The Saddest ‘Little House on the Prairie’ Episode Fans Still Talk About Today
‘Little House on the Prairie’ Season 6 fire episode ‘May We Make Them Proud’ remains one of the most tragic and unforgettable moments in the beloved series 9-year run.
Little House on the Prairie is gaining a whole new audience this year, as a freshly imagined series streams on Netflix, and the original series, which aired from 1974 to 1983, makes its Peacock debut.
While the show may have seemed like a wholesome family feel-good show for much of its nine-year run, it certainly had its share of heartbreaking and unforgettable episodes that still leave fans talking all these years later. In 1980, Little House aired a two-part story, featuring a fire at a school for the blind that claimed two lives.

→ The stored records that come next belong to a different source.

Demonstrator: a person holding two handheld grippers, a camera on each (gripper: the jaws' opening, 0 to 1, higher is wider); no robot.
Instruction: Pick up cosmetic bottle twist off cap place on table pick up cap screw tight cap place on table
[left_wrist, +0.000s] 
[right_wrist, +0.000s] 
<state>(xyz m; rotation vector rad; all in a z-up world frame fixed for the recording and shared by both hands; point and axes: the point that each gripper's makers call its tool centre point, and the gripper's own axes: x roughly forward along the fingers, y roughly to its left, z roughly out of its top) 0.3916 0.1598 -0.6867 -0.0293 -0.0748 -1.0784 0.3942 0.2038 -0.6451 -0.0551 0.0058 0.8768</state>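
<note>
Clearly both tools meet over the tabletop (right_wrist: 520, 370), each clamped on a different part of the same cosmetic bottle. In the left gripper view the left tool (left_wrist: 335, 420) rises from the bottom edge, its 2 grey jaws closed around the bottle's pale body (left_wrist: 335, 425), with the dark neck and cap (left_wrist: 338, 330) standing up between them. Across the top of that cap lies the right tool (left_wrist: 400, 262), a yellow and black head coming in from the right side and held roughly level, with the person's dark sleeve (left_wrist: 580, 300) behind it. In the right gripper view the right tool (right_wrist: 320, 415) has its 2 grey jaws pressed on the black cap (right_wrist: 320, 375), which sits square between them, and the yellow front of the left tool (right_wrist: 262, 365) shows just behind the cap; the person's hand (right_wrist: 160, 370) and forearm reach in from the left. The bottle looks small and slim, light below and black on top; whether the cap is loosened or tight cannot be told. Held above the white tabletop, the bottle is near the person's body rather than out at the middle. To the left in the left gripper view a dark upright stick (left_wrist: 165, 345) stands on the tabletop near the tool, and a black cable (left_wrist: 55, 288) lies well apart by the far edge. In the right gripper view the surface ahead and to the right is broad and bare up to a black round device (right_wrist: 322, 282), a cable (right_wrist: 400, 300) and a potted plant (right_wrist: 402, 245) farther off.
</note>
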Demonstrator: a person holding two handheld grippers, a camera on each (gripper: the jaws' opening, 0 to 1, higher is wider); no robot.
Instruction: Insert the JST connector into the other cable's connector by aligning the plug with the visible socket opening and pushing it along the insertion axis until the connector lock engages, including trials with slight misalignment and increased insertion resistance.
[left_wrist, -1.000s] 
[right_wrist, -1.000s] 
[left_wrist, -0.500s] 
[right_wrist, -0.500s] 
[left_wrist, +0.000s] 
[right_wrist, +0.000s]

Little House Hits Fans’ Hearts with Tragedy
In a pair of season 6 episodes titled “May We Make Them Proud,” Mary Ingalls‘ (Melissa Sue Anderson) adopted brother, Albert (Matthew Labyorteaux), was playing with a pipe with some friends in the basement of the blind school. They hid the lit pipe when they heard someone coming, but the pipe later caught fire on some rags, with the flames raging through the school late at night.
Mary and the other adults evacuated the children from the school, but Alice Garvey (Hersha Parady) never made it out alive with Mary’s infant son. Alice and the baby tragically died, leaving Mary in a catatonic state over the loss of her child and Albert wracked with guilt over the tragedy he and his friends caused. Jonathan Garvey (Merlin Olson), Alice’s husband, was so distraught over the loss of his wife that he turned to alcohol to numb the pain, according to IMDb.
The fallout changed the series, with Mary eventually leaving Walnut Grove with her husband, Adam (Linwood Boomer), and Jonathan leaving town to start life anew with his son, Andy (Patrick Labyorteaux).
More than four decades later, fans can use the magic of the internet to talk about how dark and tragic this episode was, while still acknowledging some plot holes. As one Reddit user put it: “I’ll never understand the writing choice that had Mary and Adam just forget about the baby. Especially since Mary was literally sitting with it. They could’ve come up with another way for Alice to get trapped and die in the fire.”
Despite that one aspect of the story that leaves fans scratching their heads, most agree that these two episodes left them with lumps in their throats.
“I can still see the scene where Alice is screaming and holding the baby while breaking the window with the fire raging behind her. I’m 48 years-old and saw that episode for the first time when I was in elementary school. Not traumatizing at all,” another Reddit user chimed in.
Yet another Little House fan agreed, claiming the episode with the fire was one of the most difficult moments to view during the show’s long run: “It’s hard to watch. When Alice starts breaking the windows. The most disturbing episode in the whole show in my opinion.”